Some lines in the material below hold the word "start". Copy all of them.

*** Begin section ***

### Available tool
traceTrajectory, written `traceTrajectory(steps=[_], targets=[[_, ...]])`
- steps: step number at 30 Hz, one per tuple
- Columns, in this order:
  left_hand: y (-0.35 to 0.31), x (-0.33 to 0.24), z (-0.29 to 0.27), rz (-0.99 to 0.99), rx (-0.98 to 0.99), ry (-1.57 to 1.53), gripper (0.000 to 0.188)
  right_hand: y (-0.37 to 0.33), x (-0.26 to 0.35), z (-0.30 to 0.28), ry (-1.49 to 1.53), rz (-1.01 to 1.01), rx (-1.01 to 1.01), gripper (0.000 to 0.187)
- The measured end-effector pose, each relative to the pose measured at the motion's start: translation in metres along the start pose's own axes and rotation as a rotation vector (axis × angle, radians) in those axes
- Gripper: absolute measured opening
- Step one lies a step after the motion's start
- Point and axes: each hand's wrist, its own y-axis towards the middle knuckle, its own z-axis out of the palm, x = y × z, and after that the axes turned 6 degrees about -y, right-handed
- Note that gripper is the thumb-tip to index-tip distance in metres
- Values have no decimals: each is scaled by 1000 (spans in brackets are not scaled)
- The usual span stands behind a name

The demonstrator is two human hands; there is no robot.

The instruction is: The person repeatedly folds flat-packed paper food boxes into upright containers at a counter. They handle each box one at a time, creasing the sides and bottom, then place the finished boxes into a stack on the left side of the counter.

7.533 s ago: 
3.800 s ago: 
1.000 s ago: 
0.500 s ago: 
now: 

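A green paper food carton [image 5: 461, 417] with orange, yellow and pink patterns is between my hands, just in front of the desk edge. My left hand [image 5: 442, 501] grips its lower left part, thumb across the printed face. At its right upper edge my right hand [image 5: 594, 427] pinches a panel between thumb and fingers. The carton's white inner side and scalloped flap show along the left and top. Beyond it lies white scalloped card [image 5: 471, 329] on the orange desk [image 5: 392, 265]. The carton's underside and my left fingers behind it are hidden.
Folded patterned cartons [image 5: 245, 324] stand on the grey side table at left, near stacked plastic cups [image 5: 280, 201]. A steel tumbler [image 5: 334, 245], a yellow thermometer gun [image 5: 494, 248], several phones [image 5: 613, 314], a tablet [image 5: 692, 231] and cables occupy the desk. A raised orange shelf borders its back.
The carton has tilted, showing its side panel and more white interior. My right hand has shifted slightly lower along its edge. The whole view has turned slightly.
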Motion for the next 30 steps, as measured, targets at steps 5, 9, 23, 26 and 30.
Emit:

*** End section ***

## Answer section
- The measured end-effector pose, each relative to the pose measured at the motion's start: translation in metres along the start pose's own axes and rotation as a rotation vector (axis × angle, radians) in those axes
- Step one lies a step after the motion's start

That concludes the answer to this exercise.